Superman’s problem is that no one can see him. Trapped in the premise of secret identity without a disguise, he becomes by necessity the invisible man, unrecognizable to his closest friends, all of whom he has held close on countless occasions as both Superman and Clark. He is the world’s most generic man, unidentifiable as himself.
It’s no wonder he’s fought so hard, for so long, to foil plots aimed at discovering him. He’s waiting for Lois or Lana or Jimmy or Lex to look into his eyes one day and say, “Jesus, Superman, you’re Clark,” or vice versa.
The Superman comic book is the visual paradox of Magritte’s “ceci n’est pas une pipe” turned into an identity crisis that never ends. Throughout the Fifties and Sixties, the problem metastasizes into narrative fixation, with countless panels containing both Clark and Superman, or two Supermen, or two Clarks, or a dozen identical Superman robots.
Like a Warhol series out of control, Superman’s face is a single photograph iterated into infinity, until it is no longer individual or even iconic, but instead a cipher that is wholly without visual interest. Lois Lane can’t really see that face, and neither do we, except perhaps when it is defaced.
Superman was a perfect superhero for exactly as long as he was the only superhero. He created the category – it’s named after him – and in doing so, he rendered himself generic, redundant: He’s the super superhero man. He went from being unique, to being the Platonic form, to being the boring one. Batman is a super man, but with more bat. The purity of Superman’s conception meant that every subsequent superhero was Superman with an interesting twist, or at least some additional visual interest.
And then there are the things that could only be learned after 100 stories and the birth of 100 more superheroes.

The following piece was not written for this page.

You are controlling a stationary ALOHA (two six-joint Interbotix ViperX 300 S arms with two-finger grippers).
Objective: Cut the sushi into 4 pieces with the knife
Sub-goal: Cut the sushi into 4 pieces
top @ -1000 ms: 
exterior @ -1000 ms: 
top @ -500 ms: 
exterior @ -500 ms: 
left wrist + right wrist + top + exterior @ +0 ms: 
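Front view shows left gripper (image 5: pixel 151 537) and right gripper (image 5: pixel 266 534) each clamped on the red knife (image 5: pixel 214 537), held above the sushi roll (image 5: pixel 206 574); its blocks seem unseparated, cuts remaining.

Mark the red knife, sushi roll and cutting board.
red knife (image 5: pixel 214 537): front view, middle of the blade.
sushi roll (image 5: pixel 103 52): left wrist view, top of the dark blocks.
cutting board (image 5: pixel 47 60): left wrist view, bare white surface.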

Masks are really cool, and very handy in a secret identity scenario that is going to continue for 70 years, especially if it’s going to revolve around a love triangle in which the superhero plays two of the three roles.
It’s an Archie scenario in a superhero comic, a whole world that springs from and depends almost completely on a single, absurd suspension of disbelief. Archie can’t decide. Clark and Superman are different people. Archie’s version burns with the power of a million yellow suns; I can buy his comics in my grocery store checkout line. Superman, however, lost his struggle against the narrative kryptonite inherent in his original conception.
Having your superhero’s head look less interesting than that of his boring civilian alter-ego probably isn’t the best idea. Creatively and conceptually, undressing to become a superhero is brilliant. It’s sexy, for one thing, but putting on a different face has proved to be the most convincing way to “change an identity” – in both the reader’s and the character’s minds. Imagine Batman without a mask, or The Hulk with Bruce Banner’s face. Batbruce (The Dark Playboy) is a joke, whereas Superclark is an apt summary of the problem around which Superman revolves. You can see it written all over his face.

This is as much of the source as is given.